**DESCRIPTION OF THE TASK:**
A line belongs in the answer only if it contains the word "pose"; copy every such line from the listing below.

**PROVIDED MATERIAL:**
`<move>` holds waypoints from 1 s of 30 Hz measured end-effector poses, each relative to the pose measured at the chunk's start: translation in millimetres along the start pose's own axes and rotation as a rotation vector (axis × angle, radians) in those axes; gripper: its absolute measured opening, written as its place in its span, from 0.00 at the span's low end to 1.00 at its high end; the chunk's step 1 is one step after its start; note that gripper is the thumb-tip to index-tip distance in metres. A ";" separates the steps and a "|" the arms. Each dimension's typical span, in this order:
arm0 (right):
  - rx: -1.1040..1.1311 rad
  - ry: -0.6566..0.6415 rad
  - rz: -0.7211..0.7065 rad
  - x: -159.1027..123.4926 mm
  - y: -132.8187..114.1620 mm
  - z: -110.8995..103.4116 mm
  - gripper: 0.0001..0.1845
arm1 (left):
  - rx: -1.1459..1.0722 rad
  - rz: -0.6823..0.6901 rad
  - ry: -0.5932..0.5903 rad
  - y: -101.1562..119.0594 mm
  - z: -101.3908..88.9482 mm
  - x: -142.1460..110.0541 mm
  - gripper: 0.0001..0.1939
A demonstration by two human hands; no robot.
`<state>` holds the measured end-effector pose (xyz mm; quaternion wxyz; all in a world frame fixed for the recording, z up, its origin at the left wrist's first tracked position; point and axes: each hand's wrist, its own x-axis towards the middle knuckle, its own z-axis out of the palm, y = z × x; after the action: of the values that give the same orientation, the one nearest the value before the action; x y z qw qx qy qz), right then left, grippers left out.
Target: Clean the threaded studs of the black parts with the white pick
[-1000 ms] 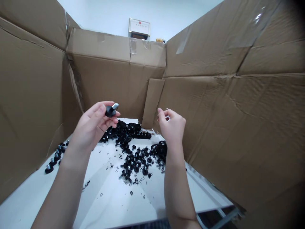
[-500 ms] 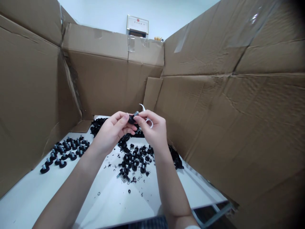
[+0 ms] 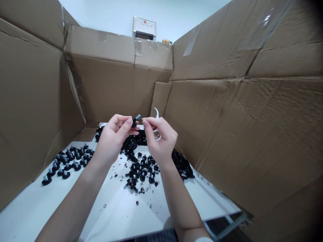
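Note:
Between its thumb and fingers my left hand [image 3: 113, 136] grips a black levelling foot [image 3: 134, 123]. The metal threaded stud [image 3: 137, 117] of this foot tilts up to the right. Close beside it, my right hand [image 3: 161, 136] is closed with thumb and forefinger pinched. A white curved tool [image 3: 157, 113] with a loop is tucked in that hand; its working end is hidden. The right fingertips sit just apart from the stud; whether something tiny is between them I cannot tell. Below the hands lies a heap of similar feet [image 3: 142, 170] among thin black rings and scraps [image 3: 147, 190].
Several feet stand stud-up in rows [image 3: 72, 156] on the left of the white table [image 3: 113, 215]. Black trimmed pieces [image 3: 183, 166] are piled at the right and the back. Tall cardboard walls [image 3: 116, 84] enclose the left, back and right sides.
My hands have moved apart a little. The left has shifted left with the foot, and the right fingertips have come off it. The white tool now points more upright.

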<state>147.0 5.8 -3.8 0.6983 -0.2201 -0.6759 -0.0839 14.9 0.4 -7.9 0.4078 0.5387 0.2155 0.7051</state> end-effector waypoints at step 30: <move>0.056 0.585 0.413 27.9 54.6 -34.0 0.09 | 0.356 0.182 -0.064 10.8 -61.4 24.3 0.10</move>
<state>202.5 45.1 13.3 0.8703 -0.2995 -0.3906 0.0184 -48.4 22.1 -5.8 0.2473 0.6418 0.2739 0.6722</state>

**RESULT FOR THIS EXERCISE:**
`<move>` holds waypoints from 1 s of 30 Hz measured end-effector poses, each relative to the pose measured at the chunk's start: translation in millimetres along the start pose's own axes and rotation as a rotation vector (axis × angle, radians) in those axes; gripper: its absolute measured opening, written as its place in its span, from 0.00 at the span's low end to 1.00 at its high end; the chunk's step 1 is one step after its start; note that gripper is the thumb-tip to index-tip distance in metres. A ";" separates the steps and a "|" the arms. Each dimension's typical span, in this order:
`<state>` holds the measured end-effector pose (xyz mm; quaternion wxyz; all in a world frame fixed for the recording, z up, its origin at the left wrist's first tracked position; point and axes: each hand's wrist, its own x-axis towards the middle knuckle, its own z-axis out of the palm, y = z × x; after the action: of the values that give the same orientation, the one nearest the value before the action; x y z qw qx qy qz), right then left, grippers left out.

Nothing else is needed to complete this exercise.